--- EXERCISE DATA ---

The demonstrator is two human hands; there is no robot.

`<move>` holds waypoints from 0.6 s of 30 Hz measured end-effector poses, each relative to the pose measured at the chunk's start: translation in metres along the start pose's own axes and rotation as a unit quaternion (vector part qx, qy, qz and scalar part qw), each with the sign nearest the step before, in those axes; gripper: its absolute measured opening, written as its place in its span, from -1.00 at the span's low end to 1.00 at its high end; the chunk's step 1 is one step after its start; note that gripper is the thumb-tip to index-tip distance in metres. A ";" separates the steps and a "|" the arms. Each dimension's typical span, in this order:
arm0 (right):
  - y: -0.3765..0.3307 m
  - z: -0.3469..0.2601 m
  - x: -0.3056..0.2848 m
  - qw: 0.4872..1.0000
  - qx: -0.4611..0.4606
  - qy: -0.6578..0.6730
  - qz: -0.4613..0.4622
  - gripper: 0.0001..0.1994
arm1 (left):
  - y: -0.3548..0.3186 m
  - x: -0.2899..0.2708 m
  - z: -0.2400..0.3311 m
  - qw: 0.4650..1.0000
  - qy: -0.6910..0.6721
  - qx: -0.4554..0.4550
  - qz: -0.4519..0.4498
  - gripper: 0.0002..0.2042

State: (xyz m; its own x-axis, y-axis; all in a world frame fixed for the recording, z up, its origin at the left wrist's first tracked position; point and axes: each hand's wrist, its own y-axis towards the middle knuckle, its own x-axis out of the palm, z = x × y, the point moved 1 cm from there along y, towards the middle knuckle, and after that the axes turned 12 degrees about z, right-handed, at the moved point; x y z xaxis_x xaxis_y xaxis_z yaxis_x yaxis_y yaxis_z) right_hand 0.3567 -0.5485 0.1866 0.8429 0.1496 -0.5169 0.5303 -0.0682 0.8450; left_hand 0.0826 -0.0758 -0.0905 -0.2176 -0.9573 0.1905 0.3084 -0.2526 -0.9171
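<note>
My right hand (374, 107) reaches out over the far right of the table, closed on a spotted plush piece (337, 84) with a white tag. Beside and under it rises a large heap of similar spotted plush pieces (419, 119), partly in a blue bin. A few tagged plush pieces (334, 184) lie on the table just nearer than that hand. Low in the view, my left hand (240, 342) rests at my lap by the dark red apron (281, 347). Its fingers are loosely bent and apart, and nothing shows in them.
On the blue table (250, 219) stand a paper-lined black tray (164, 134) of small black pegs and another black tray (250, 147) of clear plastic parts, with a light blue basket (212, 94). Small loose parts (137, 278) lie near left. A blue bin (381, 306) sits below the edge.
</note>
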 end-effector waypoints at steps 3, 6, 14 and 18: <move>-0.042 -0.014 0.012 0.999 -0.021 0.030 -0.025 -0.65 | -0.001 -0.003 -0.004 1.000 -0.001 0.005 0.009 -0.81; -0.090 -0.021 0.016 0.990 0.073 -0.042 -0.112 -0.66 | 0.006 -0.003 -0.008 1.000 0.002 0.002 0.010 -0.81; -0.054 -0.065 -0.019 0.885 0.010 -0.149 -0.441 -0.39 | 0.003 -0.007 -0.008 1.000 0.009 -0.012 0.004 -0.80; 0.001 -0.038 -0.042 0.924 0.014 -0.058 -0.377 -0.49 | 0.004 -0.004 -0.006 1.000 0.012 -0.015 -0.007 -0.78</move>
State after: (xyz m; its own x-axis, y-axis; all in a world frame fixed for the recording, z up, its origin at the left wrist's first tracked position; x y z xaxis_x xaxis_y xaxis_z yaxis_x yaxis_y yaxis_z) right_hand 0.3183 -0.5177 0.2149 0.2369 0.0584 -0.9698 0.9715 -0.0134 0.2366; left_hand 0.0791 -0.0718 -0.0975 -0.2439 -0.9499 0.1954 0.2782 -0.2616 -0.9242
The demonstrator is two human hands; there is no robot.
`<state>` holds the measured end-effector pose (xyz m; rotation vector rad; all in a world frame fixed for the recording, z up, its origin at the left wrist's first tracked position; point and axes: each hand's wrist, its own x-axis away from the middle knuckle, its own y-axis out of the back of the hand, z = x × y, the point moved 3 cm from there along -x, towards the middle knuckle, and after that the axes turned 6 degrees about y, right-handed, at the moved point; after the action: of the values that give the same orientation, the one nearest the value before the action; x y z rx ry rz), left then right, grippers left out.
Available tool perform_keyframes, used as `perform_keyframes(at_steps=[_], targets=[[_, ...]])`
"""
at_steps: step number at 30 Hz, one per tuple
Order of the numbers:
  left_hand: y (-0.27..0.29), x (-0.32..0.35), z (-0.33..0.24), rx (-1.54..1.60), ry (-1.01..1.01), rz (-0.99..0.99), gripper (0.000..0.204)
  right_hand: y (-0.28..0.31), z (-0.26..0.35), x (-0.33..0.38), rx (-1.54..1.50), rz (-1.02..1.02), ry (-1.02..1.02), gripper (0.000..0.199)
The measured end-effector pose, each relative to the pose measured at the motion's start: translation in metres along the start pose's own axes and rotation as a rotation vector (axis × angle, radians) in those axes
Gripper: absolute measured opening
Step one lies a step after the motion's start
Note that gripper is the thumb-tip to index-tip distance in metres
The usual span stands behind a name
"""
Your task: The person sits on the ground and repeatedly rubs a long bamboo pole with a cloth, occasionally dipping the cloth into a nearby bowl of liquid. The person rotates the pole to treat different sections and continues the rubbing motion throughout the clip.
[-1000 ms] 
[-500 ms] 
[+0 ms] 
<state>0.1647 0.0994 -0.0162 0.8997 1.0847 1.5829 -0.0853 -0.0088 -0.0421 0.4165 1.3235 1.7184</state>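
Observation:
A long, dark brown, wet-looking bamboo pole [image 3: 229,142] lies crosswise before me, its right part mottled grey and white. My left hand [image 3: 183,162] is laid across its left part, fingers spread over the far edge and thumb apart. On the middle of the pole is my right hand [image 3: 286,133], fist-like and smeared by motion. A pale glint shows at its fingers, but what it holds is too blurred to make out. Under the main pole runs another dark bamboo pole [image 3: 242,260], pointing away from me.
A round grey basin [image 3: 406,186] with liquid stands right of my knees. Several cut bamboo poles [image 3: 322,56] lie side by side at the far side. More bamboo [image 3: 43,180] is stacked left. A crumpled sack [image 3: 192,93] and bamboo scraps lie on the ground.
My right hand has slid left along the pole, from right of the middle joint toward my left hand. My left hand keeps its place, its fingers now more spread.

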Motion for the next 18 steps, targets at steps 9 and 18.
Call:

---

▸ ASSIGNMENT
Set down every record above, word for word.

▸ EXERCISE RESULT
The demonstrator is two human hands; there is no robot.

`<move>` holds waypoints from 0.6 s of 30 Hz measured end-effector poses, each relative to the pose measured at the chunk's start: translation in metres along the start pose's own axes and rotation as a unit quaternion (vector part qx, qy, qz and scalar part qw), each with the sign nearest the step before, in those axes; gripper: its absolute measured opening, written as its place in its span, from -1.00 at the span's low end to 1.00 at its high end; the chunk's step 1 is one step after its start; note that gripper is the thumb-tip to index-tip distance in metres. A ";" separates the steps and a "|" the arms. Each dimension's typical span, in this order:
arm0 (right):
  - y: -0.3765..0.3307 m
  - z: -0.3469..0.2601 m
  - x: -0.3056..0.2848 m
  - qw: 0.4872..1.0000
  - qx: -0.4611..0.4606
  - qy: -0.6578..0.6730
  - qz: -0.4613..0.4622
  - gripper: 0.0001..0.1994
arm1 (left):
  - y: -0.3548..0.3186 m
  - x: -0.2899..0.2708 m
  - z: -0.2400..0.3311 m
  - qw: 0.4650..1.0000
  - qy: -0.6910..0.6721
  - qx: -0.4554..0.4550
  - qz: -0.4519..0.4498
  - gripper: 0.0002..0.2042

State: (xyz m; its own x-axis, y-axis; all in a world frame fixed for the recording, z up, its origin at the left wrist's first tracked position; point and axes: each hand's wrist, its own y-axis towards the middle knuckle, its own x-axis out of the palm, z = x × y, the point moved 1 cm from there along y, towards the middle knuckle, and after that the axes turned 12 degrees about z, right-handed, at the moved point; x y z xaxis_x xaxis_y xaxis_z yaxis_x yaxis_y yaxis_z) right_hand 0.3567 -0.5485 0.1866 0.8429 0.1496 -0.5169 0.5303 -0.0682 0.8450; left_hand 0.0826 -0.0758 -0.0905 -0.2176 -0.9573 0.1905 0.3084 -0.2526 -0.9171
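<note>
My right hand (374, 107) reaches out over the far right of the table, closed on a spotted plush piece (337, 84) with a white tag. Beside and under it rises a large heap of similar spotted plush pieces (419, 119), partly in a blue bin. A few tagged plush pieces (334, 184) lie on the table just nearer than that hand. Low in the view, my left hand (240, 342) rests at my lap by the dark red apron (281, 347). Its fingers are loosely bent and apart, and nothing shows in them.
On the blue table (250, 219) stand a paper-lined black tray (164, 134) of small black pegs and another black tray (250, 147) of clear plastic parts, with a light blue basket (212, 94). Small loose parts (137, 278) lie near left. A blue bin (381, 306) sits below the edge.
</note>
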 end-effector waypoints at steps 3, 6, 14 and 18: <move>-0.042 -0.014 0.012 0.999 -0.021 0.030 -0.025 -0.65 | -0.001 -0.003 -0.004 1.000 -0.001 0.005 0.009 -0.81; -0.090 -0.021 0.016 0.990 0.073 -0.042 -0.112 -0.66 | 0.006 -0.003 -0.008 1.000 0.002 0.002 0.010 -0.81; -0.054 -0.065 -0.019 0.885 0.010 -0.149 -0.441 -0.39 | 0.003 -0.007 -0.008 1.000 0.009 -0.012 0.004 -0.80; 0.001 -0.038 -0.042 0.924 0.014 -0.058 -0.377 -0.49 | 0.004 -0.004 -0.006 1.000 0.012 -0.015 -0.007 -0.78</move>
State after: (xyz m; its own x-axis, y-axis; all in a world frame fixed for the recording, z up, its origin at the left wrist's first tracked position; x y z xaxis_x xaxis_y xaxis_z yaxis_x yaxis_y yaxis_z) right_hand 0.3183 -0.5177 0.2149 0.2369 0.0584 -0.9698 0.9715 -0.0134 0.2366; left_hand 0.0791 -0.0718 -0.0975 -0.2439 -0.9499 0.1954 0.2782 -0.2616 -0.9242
The demonstrator is two human hands; there is no robot.
`<state>` holds the measured end-effector pose (xyz m; rotation vector rad; all in a world frame fixed for the recording, z up, its origin at the left wrist's first tracked position; point and axes: each hand's wrist, its own x-axis away from the middle knuckle, its own y-axis out of the back of the hand, z = x × y, the point moved 3 cm from there along -x, towards the middle knuckle, and after that the axes turned 6 degrees about y, right-handed, at the moved point; after the action: of the values that give the same orientation, the one nearest the value before the action; x y z rx ry rz), left then right, grippers left out.
Available tool perform_keyframes, used as `perform_keyframes(at_steps=[_], targets=[[_, ...]])`
"""
at_steps: step number at 30 Hz, one per tuple
Order of the numbers:
  left_hand: y (-0.27..0.29), x (-0.32..0.35), z (-0.33..0.24), rx (-1.54..1.60), ry (-1.01..1.01), rz (-0.99..0.99), gripper (0.000..0.204)
  right_hand: y (-0.28..0.31), z (-0.26..0.35), x (-0.33..0.38), rx (-1.54..1.50), rz (-1.02..1.02), ry (-1.02..1.02), gripper (0.000..0.199)
The measured end-effector pose, each relative to the pose measured at the motion's start: translation in metres along the start pose's own axes and rotation as a rotation vector (axis × angle, radians) in those axes
Gripper: absolute measured opening
Step one lies a step after the motion's start
Note that gripper is the thumb-tip to index-tip distance in metres
The usual span stands behind a name
"""
Your task: The person sits on the ground and repeatedly rubs a long bamboo pole with a cloth, occasionally dipping the cloth into a nearby bowl of liquid. The person rotates the pole to treat different sections and continues the rubbing motion throughout the clip.
[-1000 ms] 
[-500 ms] 
[+0 ms] 
<state>0.1647 0.0994 -0.0162 0.8997 1.0847 1.5829 -0.0853 -0.0088 -0.0421 0.4165 1.3235 1.7184</state>
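Observation:
A long, dark brown, wet-looking bamboo pole [image 3: 229,142] lies crosswise before me, its right part mottled grey and white. My left hand [image 3: 183,162] is laid across its left part, fingers spread over the far edge and thumb apart. On the middle of the pole is my right hand [image 3: 286,133], fist-like and smeared by motion. A pale glint shows at its fingers, but what it holds is too blurred to make out. Under the main pole runs another dark bamboo pole [image 3: 242,260], pointing away from me.
A round grey basin [image 3: 406,186] with liquid stands right of my knees. Several cut bamboo poles [image 3: 322,56] lie side by side at the far side. More bamboo [image 3: 43,180] is stacked left. A crumpled sack [image 3: 192,93] and bamboo scraps lie on the ground.
My right hand has slid left along the pole, from right of the middle joint toward my left hand. My left hand keeps its place, its fingers now more spread.
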
Motion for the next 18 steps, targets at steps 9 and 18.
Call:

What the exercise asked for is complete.